A controversial dress code for teachers working in a number of Dublin primary schools has been suspended following a report by RTÉ News.
Dublin and Dún Laoghaire Education and Training Board withdrew the code earlier this week after details of the restrictions were published online last week by RTÉ.
The board says the codes are being reviewed.
One senior education figure had called the rules "intrusive and oppressive".
The dress restrictions were in place in at least two Community National Schools, Scoil Choilm in Clonsilla, and Citywest and Saggart Community National School.
Teachers were forbidden from wearing skirts any shorter than "just above the knee", and any hair colours regarded as "inappropriate" including "unusual" shades of red.
The documents went into great detail about what was permitted and what was not permitted.

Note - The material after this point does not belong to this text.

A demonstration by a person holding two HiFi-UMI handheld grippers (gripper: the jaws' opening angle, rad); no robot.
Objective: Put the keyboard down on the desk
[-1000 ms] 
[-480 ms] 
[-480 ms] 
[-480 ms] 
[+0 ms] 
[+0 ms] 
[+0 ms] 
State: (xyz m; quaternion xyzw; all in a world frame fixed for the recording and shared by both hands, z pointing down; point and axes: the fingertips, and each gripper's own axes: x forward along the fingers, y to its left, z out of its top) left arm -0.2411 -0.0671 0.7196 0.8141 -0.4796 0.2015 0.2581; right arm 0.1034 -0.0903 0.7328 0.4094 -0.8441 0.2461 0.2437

Jeans, runners, hoodies, and t-shirts were all banned, as were "shaved or punk hairstyles" and sunglasses indoors.
Leggings were only allowed under knee-length skirts or dresses.
The documents also stated that no "clothing, paraphernalia, grooming, jewellery, accessories or body adornments" could be worn if they denoted "membership in gangs or ... drug use or violence".
Teachers were told earlier this week that the policies were suspended and no longer applied.
The primary teachers' union, the INTO, has welcomed the decision and called for consultation with school staff.
Community National Schools are the newest model of primary school in the country.
Run by the State's Education and Training Boards, there are currently 11 in existence, but more are expected to open in coming years.
Dublin and Dún Laoghaire ETB runs six CNS schools and has not yet clarified to RTÉ News whether or not a similar dress code has been in operation in any of its other CNS schools.
Last week, Dublin and Dún Laoghaire ETB told RTÉ News that dress codes for staff were "drafted in consultation with the school board of management and in full consultation with staff in the school".
However, none of the CNS schools had boards of management in place at the time that the dress codes were written.
Boards of management structures were only established in the schools late last year and the dress codes predate this.
Until last year the schools were run by a single manager appointed by the Department of Education.
Current and former staff at the schools have rejected the claim that they were fully consulted.
They have told RTÉ News that while they were informed about the policies, they were not consulted in any meaningful way.